TASK DESCRIPTION :: Restate the full listing word for word and leave the pictures out.
[Opening DATASET EXCERPTS section]
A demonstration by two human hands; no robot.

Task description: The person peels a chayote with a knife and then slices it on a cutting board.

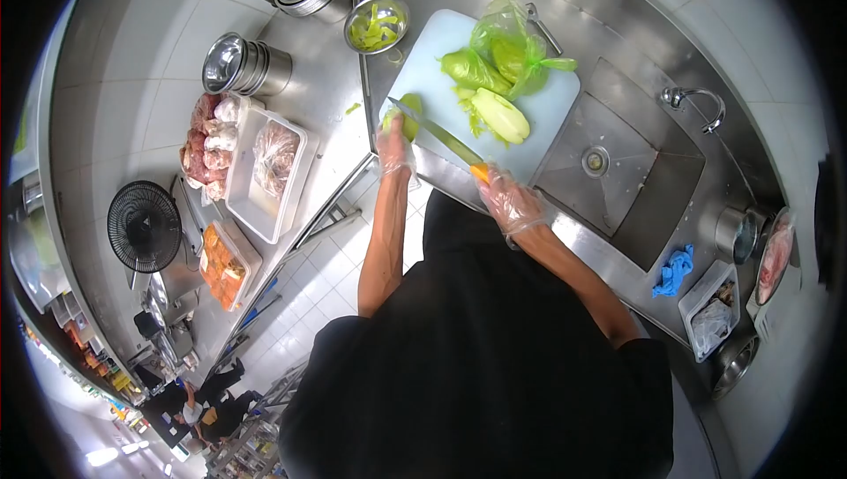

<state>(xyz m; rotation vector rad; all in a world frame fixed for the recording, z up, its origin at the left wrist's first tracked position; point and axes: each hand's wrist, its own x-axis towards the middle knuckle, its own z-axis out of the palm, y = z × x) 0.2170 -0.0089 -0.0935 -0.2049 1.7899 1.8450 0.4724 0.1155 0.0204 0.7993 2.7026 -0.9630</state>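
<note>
My left hand (394, 148), in a clear plastic glove, grips a green oblong vegetable (411, 110) at the left edge of the white cutting board (445, 33). Its exact kind cannot be made out. In my right hand (513, 204), also gloved, is the orange handle of a kitchen knife (445, 138). The blade points up and left, its tip at the vegetable. Right of the blade lies a pale, peeled oblong vegetable (501, 116) with green peelings beside it. Above that, a green plastic bag (505, 25) rests on the board with more green vegetables (472, 71).
A metal bowl (377, 25) of peelings stands left of the board. To the right are a sink (609, 170), faucet (697, 107) and blue cloth (674, 271). Farther left: stacked pots (247, 66), a white tub (269, 170) with bagged food, a black fan (145, 226).
</note>
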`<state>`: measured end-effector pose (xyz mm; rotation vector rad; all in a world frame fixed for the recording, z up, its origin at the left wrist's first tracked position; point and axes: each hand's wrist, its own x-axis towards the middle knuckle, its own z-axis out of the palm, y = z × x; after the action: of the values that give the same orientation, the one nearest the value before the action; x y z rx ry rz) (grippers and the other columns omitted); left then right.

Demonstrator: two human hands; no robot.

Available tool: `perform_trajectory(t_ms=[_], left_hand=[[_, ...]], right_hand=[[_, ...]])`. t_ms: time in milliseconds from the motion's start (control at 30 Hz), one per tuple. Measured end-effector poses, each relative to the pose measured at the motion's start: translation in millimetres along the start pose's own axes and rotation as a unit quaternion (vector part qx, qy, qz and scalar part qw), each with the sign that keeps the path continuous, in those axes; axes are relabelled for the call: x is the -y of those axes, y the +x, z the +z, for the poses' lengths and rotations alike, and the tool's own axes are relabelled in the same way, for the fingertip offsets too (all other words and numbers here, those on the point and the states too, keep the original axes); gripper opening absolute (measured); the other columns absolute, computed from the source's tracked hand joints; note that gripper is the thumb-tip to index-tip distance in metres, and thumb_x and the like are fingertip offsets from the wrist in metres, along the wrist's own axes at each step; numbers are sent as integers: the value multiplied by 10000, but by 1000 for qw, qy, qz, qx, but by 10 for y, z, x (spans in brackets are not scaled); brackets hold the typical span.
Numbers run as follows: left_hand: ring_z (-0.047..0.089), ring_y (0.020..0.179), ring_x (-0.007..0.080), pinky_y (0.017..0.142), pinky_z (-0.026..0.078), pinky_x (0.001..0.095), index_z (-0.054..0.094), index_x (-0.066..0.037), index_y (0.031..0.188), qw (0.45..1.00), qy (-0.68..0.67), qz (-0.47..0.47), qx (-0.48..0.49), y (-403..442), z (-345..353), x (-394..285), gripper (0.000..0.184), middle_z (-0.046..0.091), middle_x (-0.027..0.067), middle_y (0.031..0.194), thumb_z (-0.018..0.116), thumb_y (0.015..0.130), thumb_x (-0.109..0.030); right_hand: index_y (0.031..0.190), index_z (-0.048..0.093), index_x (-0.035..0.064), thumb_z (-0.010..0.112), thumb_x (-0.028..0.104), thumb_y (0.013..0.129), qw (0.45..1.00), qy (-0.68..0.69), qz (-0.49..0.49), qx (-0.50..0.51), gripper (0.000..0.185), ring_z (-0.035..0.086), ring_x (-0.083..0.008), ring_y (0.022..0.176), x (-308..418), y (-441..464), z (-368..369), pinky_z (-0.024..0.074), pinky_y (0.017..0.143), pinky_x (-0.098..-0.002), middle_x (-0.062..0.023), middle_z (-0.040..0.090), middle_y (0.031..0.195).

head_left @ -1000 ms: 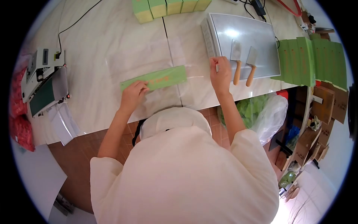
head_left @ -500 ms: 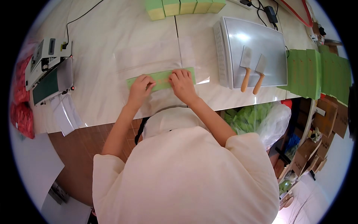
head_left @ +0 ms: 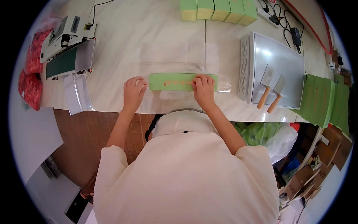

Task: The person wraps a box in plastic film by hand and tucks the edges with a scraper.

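Note:
A long flat green box [head_left: 176, 82] with small reddish marks lies lengthwise in front of me, on or within a sheet of clear plastic film [head_left: 167, 56]. My left hand [head_left: 133, 93] is just beyond the box's left end, fingers curled and thumb drawn close to them. The film is too clear to tell whether that hand has hold of it. My right hand [head_left: 204, 92] is bent over the box's right part, with fingertips on its top face and the thumb at the fingers' left side.
On the right, two wooden-handled spatulas [head_left: 264, 87] lie on a silver metal case [head_left: 285, 59]. Green boxes [head_left: 220, 10] stand at the back, more [head_left: 317, 99] at the right. A white machine [head_left: 69, 31] and clear plastic sleeves [head_left: 77, 93] are left. Cables [head_left: 287, 28] run at back right.
My left hand has moved left off the box's top to beyond its end. My right hand stays on the box's right part. The camera view has shifted and turned slightly.

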<state>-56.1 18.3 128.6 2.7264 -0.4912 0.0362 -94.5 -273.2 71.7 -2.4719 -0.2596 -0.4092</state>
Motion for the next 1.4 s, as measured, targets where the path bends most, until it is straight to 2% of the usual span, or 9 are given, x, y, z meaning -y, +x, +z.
perform_trajectory(t_ms=[67,200,267,467,567,767,900,1167,1400], left_hand=[[581,1043,271,1012,397,428,623,-78,893,997,-11,79,-5,104,-5,-164,93,623,66,1119,682,851,-135],[587,1091,255,1071,377,438,622,-72,889,997,-25,72,15,100,162,-256,93,634,66,1191,682,847,-128],[621,1035,219,1011,432,428,619,-75,897,997,-5,78,-26,63,221,-204,120,664,45,1125,696,833,-142],[654,917,224,932,498,392,614,-64,891,996,-42,58,-53,-26,260,-101,116,699,44,1048,689,854,-144],[653,942,253,943,496,427,627,-45,895,995,-55,56,-55,3,238,-121,94,705,55,1065,691,848,-95],[648,954,256,946,488,437,643,-47,974,994,-71,67,-54,-22,318,-140,160,693,60,1092,700,848,-128],[646,966,252,942,482,438,651,-57,943,994,-51,62,-68,46,248,-255,145,685,61,1119,710,838,-138],[682,940,247,805,538,351,669,-54,861,991,-85,51,-94,-13,376,-208,114,729,51,1014,748,787,-90],[697,919,248,781,553,351,664,-51,864,985,-128,48,-104,-49,409,-167,121,734,61,985,748,776,-50]], right_hand=[[940,551,73,657,101,838,1000,-5,-2,-7,149,503,-289,980,6,10,-13,377,895,-443,-72,553,1049],[939,549,73,657,97,838,1000,-4,3,-5,149,502,-292,973,26,32,-46,378,886,-438,-72,553,1045],[937,550,75,654,92,839,1000,12,7,-5,144,503,-293,968,33,35,-62,377,881,-434,-72,554,1039],[938,560,72,659,88,834,1000,13,-4,-7,144,508,-292,970,18,50,-50,373,881,-431,-73,560,1036],[942,567,69,665,86,830,1000,11,0,-3,150,509,-292,977,23,45,-54,371,886,-430,-74,562,1037],[951,572,66,674,81,824,1000,6,-2,-5,163,507,-293,976,4,24,-33,368,886,-431,-69,567,1037],[953,571,66,676,76,823,1000,5,-5,-3,168,510,-290,968,24,31,-48,367,886,-429,-67,567,1040],[957,574,82,680,28,787,996,63,-32,45,207,530,-297,980,-16,90,-355,399,877,-439,-71,579,1036],[933,576,62,667,2,773,995,27,-40,92,194,543,-302,1006,-224,2,-675,410,885,-436,-78,594,1032]])
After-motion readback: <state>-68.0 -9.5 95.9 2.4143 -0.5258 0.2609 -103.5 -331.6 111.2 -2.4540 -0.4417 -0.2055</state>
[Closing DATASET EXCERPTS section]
ANSWER TO THIS PROBLEM ::
A demonstration by two human hands; no robot.

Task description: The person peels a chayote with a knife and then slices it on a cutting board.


<state>(xyz m; rotation vector rad; all in a world frame fixed for the recording, z up, its origin at the left wrist's first tracked position; point and axes: each hand's wrist, its own x-axis towards the middle knuckle, its own z-axis out of the palm, y = z × x) 0.2170 -0.0089 -0.0935 -0.2049 1.7899 1.8450 0.4724 0.1155 0.0204 0.7993 2.7026 -0.9630</state>
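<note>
My left hand (394, 148), in a clear plastic glove, grips a green oblong vegetable (411, 110) at the left edge of the white cutting board (445, 33). Its exact kind cannot be made out. In my right hand (513, 204), also gloved, is the orange handle of a kitchen knife (445, 138). The blade points up and left, its tip at the vegetable. Right of the blade lies a pale, peeled oblong vegetable (501, 116) with green peelings beside it. Above that, a green plastic bag (505, 25) rests on the board with more green vegetables (472, 71).
A metal bowl (377, 25) of peelings stands left of the board. To the right are a sink (609, 170), faucet (697, 107) and blue cloth (674, 271). Farther left: stacked pots (247, 66), a white tub (269, 170) with bagged food, a black fan (145, 226).
</note>
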`<state>`: measured end-effector pose (xyz mm; rotation vector rad; all in a world frame fixed for the recording, z up, its origin at the left wrist's first tracked position; point and axes: each hand's wrist, its own x-axis towards the middle knuckle, its own z-axis out of the palm, y = z × x; after the action: of the values that give the same orientation, the one nearest the value before the action; x y z rx ry rz) (grippers and the other columns omitted); left then right.

Demonstrator: two human hands; no robot.

Available tool: `perform_trajectory(t_ms=[_], left_hand=[[_, ...]], right_hand=[[_, ...]])`. t_ms: time in milliseconds from the motion's start (control at 30 Hz), one per tuple. Measured end-effector poses, each relative to the pose measured at the motion's start: translation in millimetres along the start pose's own axes and rotation as a unit quaternion (vector part qx, qy, qz and scalar part qw), each with the sign that keeps the path continuous, in those axes; axes are relabelled for the call: x is the -y of those axes, y the +x, z the +z, for the poses' lengths and rotations alike, and the tool's own axes are relabelled in the same way, for the fingertip offsets too (all other words and numbers here, those on the point and the states too, keep the original axes); gripper opening absolute (measured); the other columns absolute, computed from the source's tracked hand joints; note that gripper is the thumb-tip to index-tip distance in metres, and thumb_x and the like are fingertip offsets from the wrist in metres, along the wrist's own axes at each step; numbers are sent as integers: the value multiplied by 10000, but by 1000 for qw, qy, qz, qx, but by 10 for y, z, x (spans in brackets are not scaled); brackets hold the typical span.
Numbers run as follows: left_hand: ring_z (-0.047..0.089), ring_y (0.020..0.179), ring_x (-0.007..0.080), pinky_y (0.017..0.142), pinky_z (-0.026..0.078), pinky_x (0.001..0.095), index_z (-0.054..0.094), index_x (-0.066..0.037), index_y (0.031..0.188), qw (0.45..1.00), qy (-0.68..0.67), qz (-0.47..0.47), qx (-0.48..0.49), y (-403..442), z (-345..353), x (-394..285), gripper (0.000..0.184), middle_z (-0.046..0.091), middle_x (-0.027..0.067), middle_y (0.031..0.194), thumb_z (-0.018..0.116), thumb_y (0.015..0.130), thumb_x (-0.109..0.030); right_hand: index_y (0.031..0.190), index_z (-0.048..0.093), index_x (-0.035..0.064), thumb_z (-0.010..0.112), thumb_x (-0.028..0.104), thumb_y (0.013..0.129), qw (0.45..1.00), qy (-0.68..0.69), qz (-0.49..0.49), qx (-0.50..0.51), gripper (0.000..0.185), ring_z (-0.035..0.086), ring_x (-0.083..0.008), ring_y (0.022..0.176), x (-308..418), y (-441..464), z (-368..369), pinky_z (-0.024..0.074), pinky_y (0.017..0.143), pinky_x (-0.098..-0.002), middle_x (-0.062..0.023), middle_z (-0.040..0.090), middle_y (0.031..0.195).

head_left @ -1000 ms: 
head_left @ -500 ms: 
head_left @ +0 ms: 

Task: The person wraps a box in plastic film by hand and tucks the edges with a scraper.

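Note:
A long flat green box [head_left: 176, 82] with small reddish marks lies lengthwise in front of me, on or within a sheet of clear plastic film [head_left: 167, 56]. My left hand [head_left: 133, 93] is just beyond the box's left end, fingers curled and thumb drawn close to them. The film is too clear to tell whether that hand has hold of it. My right hand [head_left: 204, 92] is bent over the box's right part, with fingertips on its top face and the thumb at the fingers' left side.
On the right, two wooden-handled spatulas [head_left: 264, 87] lie on a silver metal case [head_left: 285, 59]. Green boxes [head_left: 220, 10] stand at the back, more [head_left: 317, 99] at the right. A white machine [head_left: 69, 31] and clear plastic sleeves [head_left: 77, 93] are left. Cables [head_left: 287, 28] run at back right.
My left hand has moved left off the box's top to beyond its end. My right hand stays on the box's right part. The camera view has shifted and turned slightly.
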
<state>-56.1 18.3 128.6 2.7264 -0.4912 0.0362 -94.5 -273.2 71.7 -2.4719 -0.2596 -0.4092</state>
Motion for the next 1.4 s, as measured, targets where the path bends most, until it is straight to 2% of the usual span, or 9 are given, x, y, z meaning -y, +x, +z.
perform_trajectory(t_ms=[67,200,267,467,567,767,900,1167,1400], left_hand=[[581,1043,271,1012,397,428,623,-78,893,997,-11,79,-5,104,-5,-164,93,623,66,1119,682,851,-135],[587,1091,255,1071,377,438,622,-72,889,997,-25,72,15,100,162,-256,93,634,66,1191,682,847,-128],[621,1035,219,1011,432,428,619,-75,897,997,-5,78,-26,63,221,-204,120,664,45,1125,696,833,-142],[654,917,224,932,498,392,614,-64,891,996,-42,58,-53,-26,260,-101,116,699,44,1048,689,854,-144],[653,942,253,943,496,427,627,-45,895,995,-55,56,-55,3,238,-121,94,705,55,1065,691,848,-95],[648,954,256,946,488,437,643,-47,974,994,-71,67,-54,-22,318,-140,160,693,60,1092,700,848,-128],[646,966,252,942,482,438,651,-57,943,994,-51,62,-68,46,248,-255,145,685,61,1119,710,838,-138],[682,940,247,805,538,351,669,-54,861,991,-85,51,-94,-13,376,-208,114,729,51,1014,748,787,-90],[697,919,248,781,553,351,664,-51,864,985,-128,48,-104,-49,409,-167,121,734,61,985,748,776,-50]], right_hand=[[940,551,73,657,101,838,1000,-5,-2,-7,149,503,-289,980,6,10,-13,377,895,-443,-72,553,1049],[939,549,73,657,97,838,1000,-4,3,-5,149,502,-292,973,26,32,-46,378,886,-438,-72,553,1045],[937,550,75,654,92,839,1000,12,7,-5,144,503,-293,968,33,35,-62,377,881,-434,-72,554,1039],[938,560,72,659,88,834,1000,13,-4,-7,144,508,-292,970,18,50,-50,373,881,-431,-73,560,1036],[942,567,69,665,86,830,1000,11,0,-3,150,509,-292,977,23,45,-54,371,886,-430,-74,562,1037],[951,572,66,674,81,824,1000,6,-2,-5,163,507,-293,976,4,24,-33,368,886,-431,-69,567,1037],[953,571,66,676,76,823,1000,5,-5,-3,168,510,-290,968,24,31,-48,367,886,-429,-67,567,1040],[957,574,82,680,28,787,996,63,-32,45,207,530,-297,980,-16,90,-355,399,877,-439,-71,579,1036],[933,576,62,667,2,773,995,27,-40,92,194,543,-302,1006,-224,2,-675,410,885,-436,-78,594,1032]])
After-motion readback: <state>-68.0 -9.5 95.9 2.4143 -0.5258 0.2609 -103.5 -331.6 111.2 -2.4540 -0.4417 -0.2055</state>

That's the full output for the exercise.